Friday, April 11, 2014

Getting Drone Operators To Face Humanity

The child pictured in the giant art installation above (whose name was not released) lost two siblings and both of her parents in a Predator drone strike.   The title of the work, Not a Bug Splat, refers to to a military slang terms for targeted victims of drone strikes.  Predator drone operators often refer to their kills as "bug splats", since viewing the body through a grainy video image gives the sense of an insect being crushed.   But many of these disembodied "insects" are innocent victims-- people who were unluckily in the vicinity of the intended drone target.

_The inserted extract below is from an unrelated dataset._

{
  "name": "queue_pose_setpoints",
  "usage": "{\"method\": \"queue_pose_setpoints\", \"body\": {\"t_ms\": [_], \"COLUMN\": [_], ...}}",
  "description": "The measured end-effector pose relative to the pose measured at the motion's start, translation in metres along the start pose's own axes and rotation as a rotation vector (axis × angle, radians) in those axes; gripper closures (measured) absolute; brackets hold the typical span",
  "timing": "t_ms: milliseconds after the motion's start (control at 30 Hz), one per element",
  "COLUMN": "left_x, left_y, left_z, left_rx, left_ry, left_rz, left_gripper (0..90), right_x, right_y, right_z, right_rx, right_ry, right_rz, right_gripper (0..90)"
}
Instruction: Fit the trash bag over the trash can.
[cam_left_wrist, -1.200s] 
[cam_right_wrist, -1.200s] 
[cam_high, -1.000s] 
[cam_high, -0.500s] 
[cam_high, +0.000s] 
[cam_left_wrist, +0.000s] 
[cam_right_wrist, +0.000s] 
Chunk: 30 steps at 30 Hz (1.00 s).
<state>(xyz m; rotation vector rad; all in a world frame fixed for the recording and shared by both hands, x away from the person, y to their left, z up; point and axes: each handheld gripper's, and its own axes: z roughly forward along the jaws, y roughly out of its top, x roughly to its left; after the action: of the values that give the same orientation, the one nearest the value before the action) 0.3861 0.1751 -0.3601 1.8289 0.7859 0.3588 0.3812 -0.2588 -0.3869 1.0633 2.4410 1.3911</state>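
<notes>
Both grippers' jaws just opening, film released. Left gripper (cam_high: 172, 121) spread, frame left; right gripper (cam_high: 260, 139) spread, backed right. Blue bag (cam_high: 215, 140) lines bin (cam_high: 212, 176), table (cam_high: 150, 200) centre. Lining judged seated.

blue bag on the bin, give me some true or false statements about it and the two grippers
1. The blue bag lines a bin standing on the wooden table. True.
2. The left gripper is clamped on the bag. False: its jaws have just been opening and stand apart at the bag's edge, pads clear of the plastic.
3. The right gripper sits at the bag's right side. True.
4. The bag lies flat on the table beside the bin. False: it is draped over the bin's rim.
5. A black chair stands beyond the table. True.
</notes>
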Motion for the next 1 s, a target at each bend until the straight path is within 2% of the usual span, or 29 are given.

A 2013 study conducted by a U.S. military adviser found that drone strikes in Afghanistan during a year of the protracted conflict caused 10 times more unintended civilian casualties than strikes by manned fighter aircraft.   These findings directly contradict claims by proponents of drone warfare who say that drone strikes are precise and only target terrorists.   But a study from Columbia Law School’s Human Rights Institute found that the number of Pakistani civilians killed in drone strikes is “significantly and consistently underestimated" and that as many as 98% of those killed by drone strikes are civilians.  As a result of 193 Pakistan drone strikes authorized by Obama between 2009 and 2013, only 22 Al-Qaeda officers were killed-- but over 800 innocent civilians were killed, including 97 children.

In light of those statistics, a group of artists-- using the printing technology utilized in street artist JR’s work-- placed a massive portrait of the anonymous drone victim in Pakistan’s Pukhtoonkhwa region, where drones have killed over 200 people.  Their hope is that remotely-operating pilots flying overhead might see her face and be reminded of their victims’ humanity.